# DATASET CONTENT:
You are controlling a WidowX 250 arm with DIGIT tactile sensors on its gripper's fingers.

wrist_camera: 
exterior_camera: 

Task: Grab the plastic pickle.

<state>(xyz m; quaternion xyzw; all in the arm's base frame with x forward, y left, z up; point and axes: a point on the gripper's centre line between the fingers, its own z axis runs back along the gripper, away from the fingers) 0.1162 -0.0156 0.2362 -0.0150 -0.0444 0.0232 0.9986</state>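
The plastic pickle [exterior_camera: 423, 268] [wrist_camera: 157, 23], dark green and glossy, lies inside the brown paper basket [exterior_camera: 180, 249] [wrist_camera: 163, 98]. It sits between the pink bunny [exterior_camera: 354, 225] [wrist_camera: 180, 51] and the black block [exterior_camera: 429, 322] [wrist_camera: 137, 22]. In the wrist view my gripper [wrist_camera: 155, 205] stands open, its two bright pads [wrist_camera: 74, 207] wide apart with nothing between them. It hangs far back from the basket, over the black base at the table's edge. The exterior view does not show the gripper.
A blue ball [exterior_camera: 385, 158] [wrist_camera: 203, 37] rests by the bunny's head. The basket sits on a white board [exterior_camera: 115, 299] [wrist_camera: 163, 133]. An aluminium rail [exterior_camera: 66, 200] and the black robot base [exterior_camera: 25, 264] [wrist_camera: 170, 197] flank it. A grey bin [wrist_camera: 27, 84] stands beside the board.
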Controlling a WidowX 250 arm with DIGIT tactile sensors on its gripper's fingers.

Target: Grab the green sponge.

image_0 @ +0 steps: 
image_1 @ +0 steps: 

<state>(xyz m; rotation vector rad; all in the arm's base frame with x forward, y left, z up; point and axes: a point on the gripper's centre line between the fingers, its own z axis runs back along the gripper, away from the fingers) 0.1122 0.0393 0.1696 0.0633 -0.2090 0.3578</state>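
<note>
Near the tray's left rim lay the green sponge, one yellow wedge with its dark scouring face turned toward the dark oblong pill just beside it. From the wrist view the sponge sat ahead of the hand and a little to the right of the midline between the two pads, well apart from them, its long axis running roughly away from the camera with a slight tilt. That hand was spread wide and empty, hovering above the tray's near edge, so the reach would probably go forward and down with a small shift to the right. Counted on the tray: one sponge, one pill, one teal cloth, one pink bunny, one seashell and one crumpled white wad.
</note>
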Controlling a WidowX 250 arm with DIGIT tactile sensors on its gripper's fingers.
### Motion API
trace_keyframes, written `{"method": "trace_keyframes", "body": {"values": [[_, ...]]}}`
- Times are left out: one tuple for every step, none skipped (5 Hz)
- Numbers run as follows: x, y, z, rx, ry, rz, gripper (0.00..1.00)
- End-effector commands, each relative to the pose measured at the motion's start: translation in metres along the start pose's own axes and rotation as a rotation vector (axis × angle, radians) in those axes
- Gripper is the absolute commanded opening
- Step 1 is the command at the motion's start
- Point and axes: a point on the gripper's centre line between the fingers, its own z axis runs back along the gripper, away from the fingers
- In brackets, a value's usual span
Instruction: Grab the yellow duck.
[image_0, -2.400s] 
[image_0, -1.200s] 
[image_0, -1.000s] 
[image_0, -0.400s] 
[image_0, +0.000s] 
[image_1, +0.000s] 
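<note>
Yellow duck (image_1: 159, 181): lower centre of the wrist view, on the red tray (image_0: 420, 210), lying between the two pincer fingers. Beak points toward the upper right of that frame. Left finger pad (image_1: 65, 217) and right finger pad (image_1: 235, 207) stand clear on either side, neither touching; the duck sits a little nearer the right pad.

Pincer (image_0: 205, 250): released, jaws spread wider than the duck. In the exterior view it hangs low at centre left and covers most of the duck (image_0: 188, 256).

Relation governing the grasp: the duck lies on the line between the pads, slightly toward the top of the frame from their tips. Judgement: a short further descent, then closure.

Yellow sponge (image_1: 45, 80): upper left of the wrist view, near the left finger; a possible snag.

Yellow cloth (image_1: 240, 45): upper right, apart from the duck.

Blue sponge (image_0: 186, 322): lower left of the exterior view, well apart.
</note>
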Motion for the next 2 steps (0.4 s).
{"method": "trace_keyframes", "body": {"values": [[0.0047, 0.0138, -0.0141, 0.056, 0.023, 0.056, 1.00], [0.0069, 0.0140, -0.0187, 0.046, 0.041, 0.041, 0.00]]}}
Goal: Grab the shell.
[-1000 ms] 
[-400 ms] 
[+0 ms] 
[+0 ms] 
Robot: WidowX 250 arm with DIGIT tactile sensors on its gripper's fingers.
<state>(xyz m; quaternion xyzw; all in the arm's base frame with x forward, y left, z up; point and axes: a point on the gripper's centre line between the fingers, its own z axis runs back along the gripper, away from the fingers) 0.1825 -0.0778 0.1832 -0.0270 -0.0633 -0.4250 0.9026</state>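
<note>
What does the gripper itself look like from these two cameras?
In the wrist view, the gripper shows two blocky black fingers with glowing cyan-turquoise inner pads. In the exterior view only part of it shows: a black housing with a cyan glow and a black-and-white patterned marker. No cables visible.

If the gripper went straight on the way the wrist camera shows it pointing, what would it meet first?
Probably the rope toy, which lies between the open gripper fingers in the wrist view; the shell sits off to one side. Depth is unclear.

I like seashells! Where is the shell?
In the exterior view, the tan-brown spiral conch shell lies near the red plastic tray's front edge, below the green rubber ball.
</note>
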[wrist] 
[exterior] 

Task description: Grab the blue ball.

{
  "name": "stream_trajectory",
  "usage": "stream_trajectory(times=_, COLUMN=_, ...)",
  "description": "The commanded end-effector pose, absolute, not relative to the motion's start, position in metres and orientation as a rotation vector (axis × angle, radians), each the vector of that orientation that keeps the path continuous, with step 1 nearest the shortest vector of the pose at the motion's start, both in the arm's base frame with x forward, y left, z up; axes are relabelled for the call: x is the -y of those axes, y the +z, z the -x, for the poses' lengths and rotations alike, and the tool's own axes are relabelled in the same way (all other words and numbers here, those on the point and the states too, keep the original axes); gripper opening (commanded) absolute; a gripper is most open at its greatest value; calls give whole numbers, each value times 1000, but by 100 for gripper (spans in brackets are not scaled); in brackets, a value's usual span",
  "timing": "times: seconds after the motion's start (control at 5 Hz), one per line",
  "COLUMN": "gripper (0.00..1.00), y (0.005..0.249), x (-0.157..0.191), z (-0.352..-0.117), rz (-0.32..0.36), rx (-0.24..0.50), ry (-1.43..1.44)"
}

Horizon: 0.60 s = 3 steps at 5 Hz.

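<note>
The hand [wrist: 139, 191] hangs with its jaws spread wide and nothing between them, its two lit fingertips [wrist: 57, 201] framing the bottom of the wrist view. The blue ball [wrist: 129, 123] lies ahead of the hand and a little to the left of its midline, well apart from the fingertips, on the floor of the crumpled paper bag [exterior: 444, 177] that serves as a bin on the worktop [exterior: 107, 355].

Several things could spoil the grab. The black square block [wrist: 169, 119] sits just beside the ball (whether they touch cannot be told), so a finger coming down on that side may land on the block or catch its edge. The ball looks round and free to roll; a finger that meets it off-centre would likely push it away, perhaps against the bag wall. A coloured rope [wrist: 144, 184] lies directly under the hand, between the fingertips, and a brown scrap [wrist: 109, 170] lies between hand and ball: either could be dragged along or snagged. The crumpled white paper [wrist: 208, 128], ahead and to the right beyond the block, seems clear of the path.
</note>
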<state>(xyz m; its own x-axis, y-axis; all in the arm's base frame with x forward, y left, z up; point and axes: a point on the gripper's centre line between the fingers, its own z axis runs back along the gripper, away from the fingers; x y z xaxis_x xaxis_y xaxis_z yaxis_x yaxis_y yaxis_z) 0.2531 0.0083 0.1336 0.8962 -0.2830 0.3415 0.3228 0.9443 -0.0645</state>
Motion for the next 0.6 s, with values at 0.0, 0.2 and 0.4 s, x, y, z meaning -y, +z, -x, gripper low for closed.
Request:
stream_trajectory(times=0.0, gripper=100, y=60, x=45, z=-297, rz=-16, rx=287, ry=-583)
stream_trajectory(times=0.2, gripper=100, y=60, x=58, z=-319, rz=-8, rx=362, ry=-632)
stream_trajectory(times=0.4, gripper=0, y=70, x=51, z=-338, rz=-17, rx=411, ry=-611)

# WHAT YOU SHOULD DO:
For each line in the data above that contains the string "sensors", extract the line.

# SOLUTION FOR THIS PROBLEM:
You are controlling a WidowX 250 arm with DIGIT tactile sensors on its gripper's fingers.
Controlling a WidowX 250 arm with DIGIT tactile sensors on its gripper's fingers.
Controlling a WidowX 250 arm with DIGIT tactile sensors on its gripper's fingers.
Robot: WidowX 250 arm with DIGIT tactile sensors on its gripper's fingers.

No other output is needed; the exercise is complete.